Japan is having trouble saying goodbye to Internet Explorer

posted on January 14, 2016

Eighty percent of companies and local government offices in Japan have made no apparent transitional efforts to part from Microsoft Internet Explorer as their default browser, with 30% using older versions which may represent security risks.

According to Japan Times, the country traditionally most associated with vanguard technologies has been a global laggard in the browser wars of the last 10 years.
(The report also notes that Japan retains an uncommon practical nostalgia for fax machines and hand-written time-sheets - as if 1996 was the country's golden year)

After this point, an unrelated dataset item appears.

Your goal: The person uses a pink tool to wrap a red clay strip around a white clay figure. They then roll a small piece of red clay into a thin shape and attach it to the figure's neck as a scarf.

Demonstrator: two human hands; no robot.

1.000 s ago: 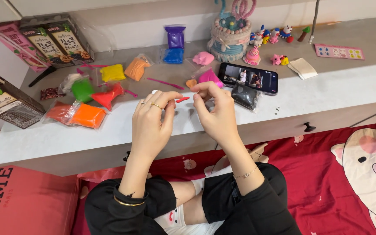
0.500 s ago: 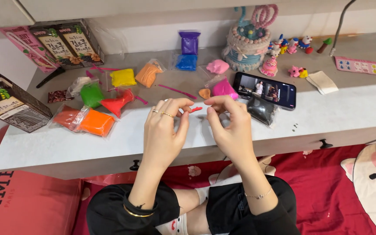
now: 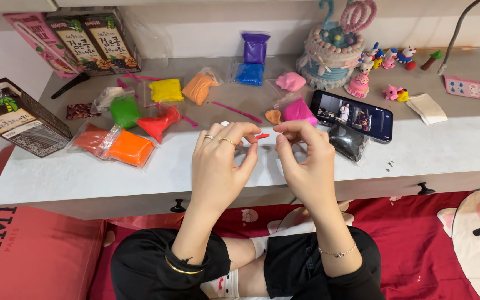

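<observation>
Both of my hands are raised over the white desk (image 3: pixel 445 153), fingertips almost meeting. My left hand (image 3: pixel 220 164), with rings on two fingers, pinches a small red piece of clay (image 3: pixel 262 135) at its tips. My right hand (image 3: pixel 306 161) has thumb and forefinger pressed together just right of that piece; whether it touches the clay I cannot tell. A bracelet circles each wrist. Right behind my right hand lie a pink clay bag (image 3: pixel 297 110), a black clay bag (image 3: pixel 348 143) and a phone (image 3: pixel 352 115) with a lit screen.
Bags of orange (image 3: pixel 130 148), red (image 3: pixel 159 123), green (image 3: pixel 124 110), yellow (image 3: pixel 166 90), blue (image 3: pixel 249 74) and purple (image 3: pixel 255 48) clay lie across the desk. Drink cartons (image 3: pixel 20 119) stand at the left, a clay cake (image 3: pixel 331 53) and small figurines (image 3: pixel 387 58) at the back right. Red bedding (image 3: pixel 429 239) lies below.
The view has shifted so the desk items sit further right and lower. My hands stay close together on the red clay, fingers slightly reworked.
</observation>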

This week Microsoft ended support for any version of Internet Explorer below the latest (and last) - version 11.00, leaving an unusual tranche of Japanese local government machines unprotected from the latest exploits and threat vectors.

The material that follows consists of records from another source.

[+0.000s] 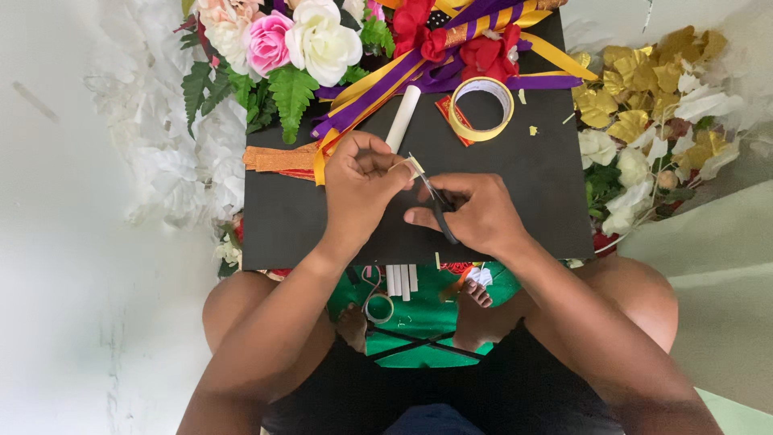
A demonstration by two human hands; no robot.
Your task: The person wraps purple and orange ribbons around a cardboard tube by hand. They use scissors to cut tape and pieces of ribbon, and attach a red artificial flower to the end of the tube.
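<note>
My left hand point(360, 184) pinches a small pale strip of tape point(412, 166) between thumb and fingertips, holding it up just above the black board point(547, 185) that lies across my lap. My right hand point(475, 211) is closed around a pair of dark-handled scissors point(439, 208), fingers through the loops, the blades pointing toward the strip and touching its near edge; whether the blades are parted or pressed together I cannot tell, they are too small here. Both hands sit over the middle of the board, nearly touching each other.

On the board, beyond my hands, a white rolled tube point(403, 118) lies slanted, and beside it to the right rests a roll of yellowish tape point(481, 109) on a small red piece. Purple and yellow ribbons point(403, 84) spill over the board's far edge, next to pink and white artificial flowers point(302, 40). Orange glittery strips point(278, 159) lie at the board's left edge. Gold leaves and white blooms point(652, 97) crowd its right side. Below the board's near edge, a green mat point(423, 314) shows between my knees
</note>
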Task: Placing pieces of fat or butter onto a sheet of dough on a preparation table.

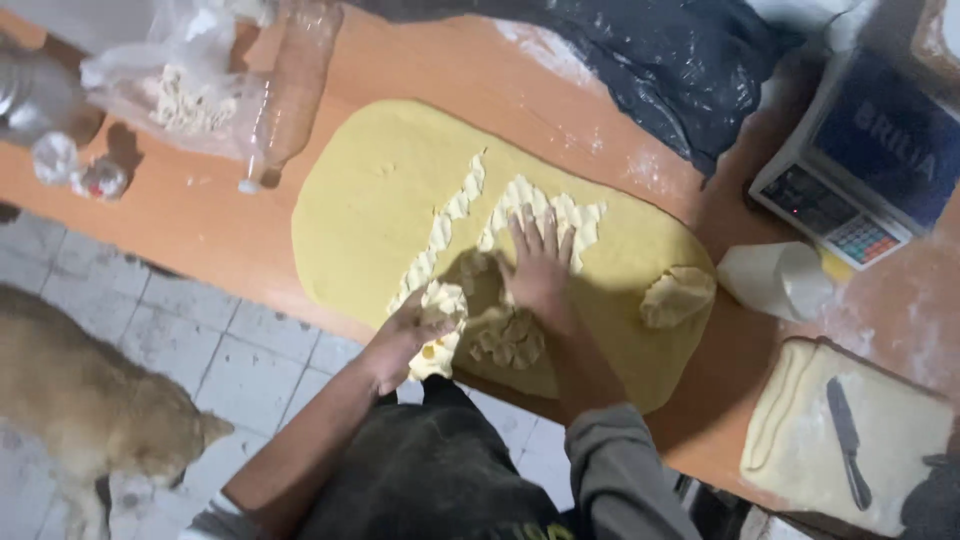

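Left hand [400,340] gripping pale filling [440,300], right hand [537,270] fingers spread flat on yellow dough sheet [370,210].

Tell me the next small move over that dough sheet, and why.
Probably slide the right hand outward, pressing the pale filling pieces flatter. They sit piled near the left hand, while much of the yellow dough sheet is bare.

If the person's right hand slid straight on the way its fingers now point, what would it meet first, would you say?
The right hand lies flat, fingers pointing up-frame at the pale strips of filling on the yellow dough sheet. It would likely meet those first, then bare dough.
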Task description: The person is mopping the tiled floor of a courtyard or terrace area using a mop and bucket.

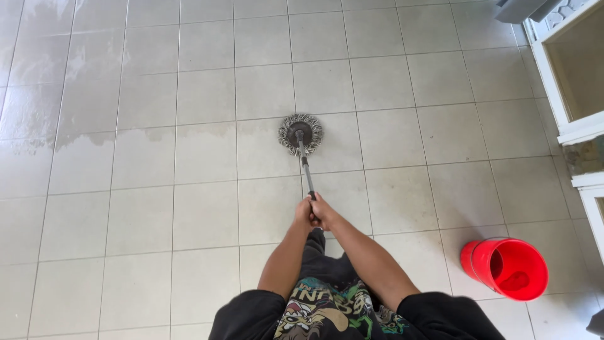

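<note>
Both our left hand (304,213) and right hand (321,213) are clenched together around the mop handle (305,165), its round head (301,133) flat on the tiled floor (145,220). We judge mopping is mid-stroke, calling next for a steady pull across the dry tiles beside the wet patch (94,107).

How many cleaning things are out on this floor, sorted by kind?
Mops: 1, a round grey mop, its pole gripped by the left hand and the right hand
Buckets: 1, a red bucket
Total: 2

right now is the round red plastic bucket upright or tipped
Upright: the round red plastic bucket stands on the tiled floor, open mouth facing up.
</note>
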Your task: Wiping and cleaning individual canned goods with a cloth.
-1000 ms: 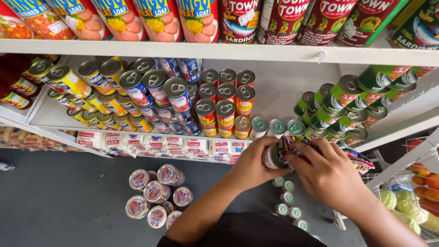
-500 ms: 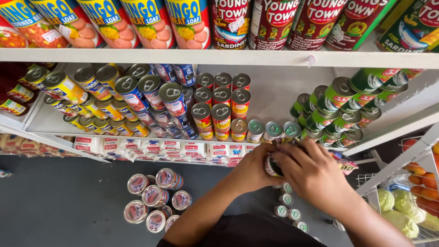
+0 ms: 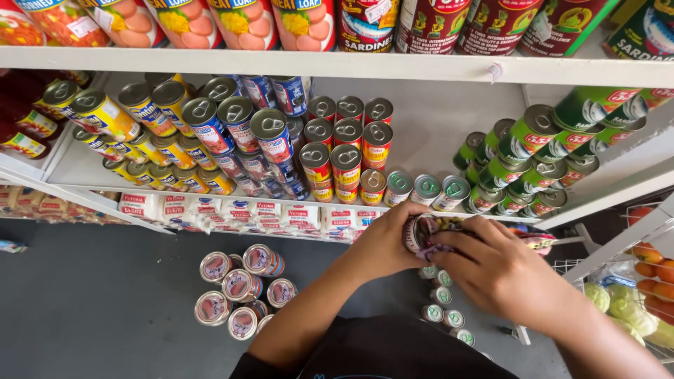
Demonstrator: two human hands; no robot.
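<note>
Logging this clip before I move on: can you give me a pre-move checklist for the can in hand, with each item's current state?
1. Can held by both hands: ok; left hand and right hand both on it.
2. Grip firm: cannot tell; fingers cover most of the can.
3. Can top visible: ok, partly.
4. Shelf has a bare patch behind the small cans: ok.
5. Red cans standing in stacks: ok.
6. Floor cans apart from the hands: ok.
</note>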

Though Japan's use of Internet Explorer has fallen from 50% in 2013 to 30% now (with the shortfall taken up by Chrome), 30% is quite a token of fidelity on the global scale. By comparison IE accounts for 1.57% in Spain, 18.61% in the United Kingdom, 8.42% in the Russian Federation and 23.72% in the United States.

General retention of Internet Explorer seems to affect broad geographic regions rather than specific countries. Though wildly varying in its component nations, the European average stands at around 10%.